Еще бы не сильное, когда одно только появление красавицы Настасьи Филипповны вызывает «столбняк», «онемение» (у Гани Иволгина); князь Мышкин «остолбенел на месте», на Рогожина «вид ее произвел необыкновенное впечатление, он так побледнел, что даже губы его посинели» (117). Его влечет к ней как к «магниту», как к «божеству какому-то».

Достоевский, как видим, тоже вкладывал исключительный смысл в обличье прекрасной женщины. Заметим, что и обычного вида женщине писатель придавал важное значение, полагая, что «в ней заключена одна наша огромная надежда, один из залогов нашего обновления».

Впрочем, не всем эта идея открывается. Часто на красоту люди смотрят с вожделением, стремясь завладеть ею. Натурами эгоистическими и страстными овладевает слепая решимость «соблазна», при этом, действуя сообразно инстинкту, они не способны оценить подлинное совершенство «предмета», проявляя в погоне за внешней красотой лишь собственную духовную ущербность. Так, о Настасье Филипповне до появления в ее жизни князя Мышкина сказано: «О красоте ее знали все, но и только…»

И в самом деле, болен своей страстью Рогожин, который, обращаясь к Настасье Филипповне «со смелостью приговоренного к казни», готов служить своей «королеве», но по сути не понимает ее, не чувствует причин ее внутреннего разлада, он ослеплен лишь ее незаурядной внешностью и экзальтированным поведением. Ганя, будучи женихом Настасьи Филипповны, пребывает в комической «трусливой потерянности» и по-настоящему озабочен лишь собственной корыстью. Для Тоцкого красота Настасьи Филипповны – то источник наслаждения, то предмет щегольства, то досадное излишество. Но, очевидно, что все они, да и остальные тоже, стремятся использовать лишь ее телесную прелесть, не придавая никакого значения ее душе, не пытаясь разгадать эту "фантастическую» женщину, не видя никакого смысла в том разительном контрасте, который ошеломил князя в лице Настасьи Филипповны.

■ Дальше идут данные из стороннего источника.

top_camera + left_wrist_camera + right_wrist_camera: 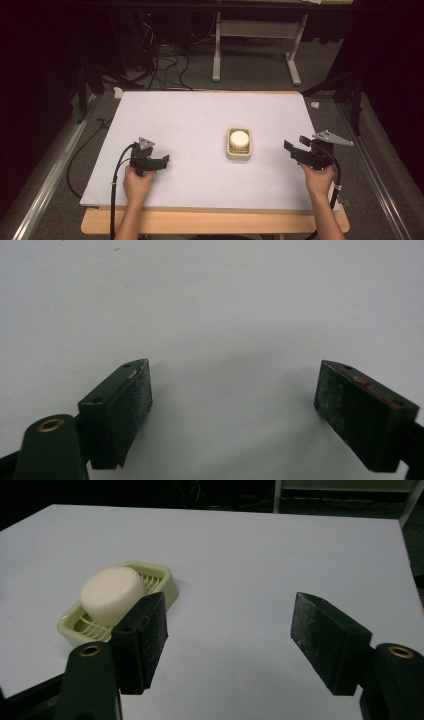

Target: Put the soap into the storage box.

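We are right at the start here, with nothing picked up yet. The round white soap [239,138] sits in its pale green dish [238,155] on the white worktop [200,115], a little right of centre, and neither pair of tongs touches it. Our right tongs [229,630] stand wide apart, holding nothing, aimed at bare worktop with the soap [111,595] and dish [165,580] off to their left. Our left tongs [234,400] are also spread wide and empty over plain white surface, well apart from the dish. Whether the soap lies loose in the dish is hard to judge from these angles, though it looks simply set on the ribs. We judge everything is left to do: approach, grip, move.
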Tool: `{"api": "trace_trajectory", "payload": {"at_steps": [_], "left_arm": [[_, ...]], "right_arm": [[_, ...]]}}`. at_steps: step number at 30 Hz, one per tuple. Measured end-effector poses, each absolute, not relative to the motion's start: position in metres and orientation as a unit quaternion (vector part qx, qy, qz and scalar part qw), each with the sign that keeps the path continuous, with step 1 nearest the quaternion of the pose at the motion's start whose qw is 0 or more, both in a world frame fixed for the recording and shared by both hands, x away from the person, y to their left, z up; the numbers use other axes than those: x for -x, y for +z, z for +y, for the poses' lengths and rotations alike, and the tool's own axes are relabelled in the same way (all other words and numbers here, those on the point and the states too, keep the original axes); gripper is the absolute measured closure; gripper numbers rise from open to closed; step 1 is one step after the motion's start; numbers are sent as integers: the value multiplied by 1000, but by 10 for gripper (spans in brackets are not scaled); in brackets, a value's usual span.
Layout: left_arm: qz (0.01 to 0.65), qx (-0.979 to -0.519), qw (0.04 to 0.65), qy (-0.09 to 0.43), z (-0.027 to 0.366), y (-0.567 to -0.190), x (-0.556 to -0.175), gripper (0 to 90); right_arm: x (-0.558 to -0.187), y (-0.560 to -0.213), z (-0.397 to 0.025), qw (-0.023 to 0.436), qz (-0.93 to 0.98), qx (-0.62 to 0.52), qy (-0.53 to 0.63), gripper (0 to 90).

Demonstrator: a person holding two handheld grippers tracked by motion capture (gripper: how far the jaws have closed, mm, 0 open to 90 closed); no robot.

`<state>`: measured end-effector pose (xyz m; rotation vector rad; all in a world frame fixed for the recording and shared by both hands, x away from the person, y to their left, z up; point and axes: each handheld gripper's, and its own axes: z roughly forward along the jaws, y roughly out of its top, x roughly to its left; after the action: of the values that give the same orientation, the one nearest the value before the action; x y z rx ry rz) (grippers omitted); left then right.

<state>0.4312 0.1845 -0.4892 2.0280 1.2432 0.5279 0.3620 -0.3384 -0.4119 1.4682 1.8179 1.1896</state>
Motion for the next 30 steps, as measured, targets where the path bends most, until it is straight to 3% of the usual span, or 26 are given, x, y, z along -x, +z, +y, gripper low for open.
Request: {"api": "trace_trajectory", "payload": {"at_steps": [30], "left_arm": [[479,-781,344,204,184,-489,-431,158]], "right_arm": [[-345,-442,-339,240,673,-553,429,318]]}}
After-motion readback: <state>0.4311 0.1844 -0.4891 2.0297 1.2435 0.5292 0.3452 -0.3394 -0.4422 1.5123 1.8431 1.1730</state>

Между тем главное, что поразило Мышкина при взгляде на портрет Настасьи Филипповны, а затем и при их личном знакомстве, – это трагический разлад между «необъятной гордостью, презрением, почти ненавистью», отпечатавшимися на этом необыкновенном по своей красоте лице, и доверчивостью, простодушием, детскостью, свидетельствующими о внутреннем конфликте и неизбежности страданий. Волна сострадания подхватила и увлекла князя, побудила его целовать портрет прекрасной мученицы.

При личной встрече реакция была еще острее. Князь «отступил в изумлении, весь даже вздрогнул» (105) – так сильно, даже невыносимо было впечатление от этой ослепляющей красоты, так испуган был князь глубоким контрастом между божественным совершенством ее облика и нарочитой вульгарностью поведения. Трагедию предвидел князь в этом разладе, трагедию, участником которой он уже не мог не быть. Глубинная, почти родственная связь, которую Мышкин и Настасья Филипповна при первой же встрече ощутили друг к другу, – это как бы забытые, но сразу узнанные сердцем духовные узы, о которых всегда мечтается человеку, но в существовании которых разочаровавшийся и отчаявшийся человек так легко склонен усомниться. Чуть позже Настасья Филипповна признается князю: «Разве я сама о тебе не мечтала? Это ты прав, давно мечтала, еще в деревне у него (у Тоцкого – Н.Т.), пять лет прожила одна-одинехонька; думаешь-думаешь, бывало-то, мечтаешь-мечтаешь, – и вот все такого, как ты, воображала, доброго, честного, хорошего и такого же глупенького…» (176) Это она скажет чуть позже – на своем позорном сватанье, а при первой встрече с князем она просто опознает его каким-то внутренним зрением: «Право, где-то я видела это лицо!»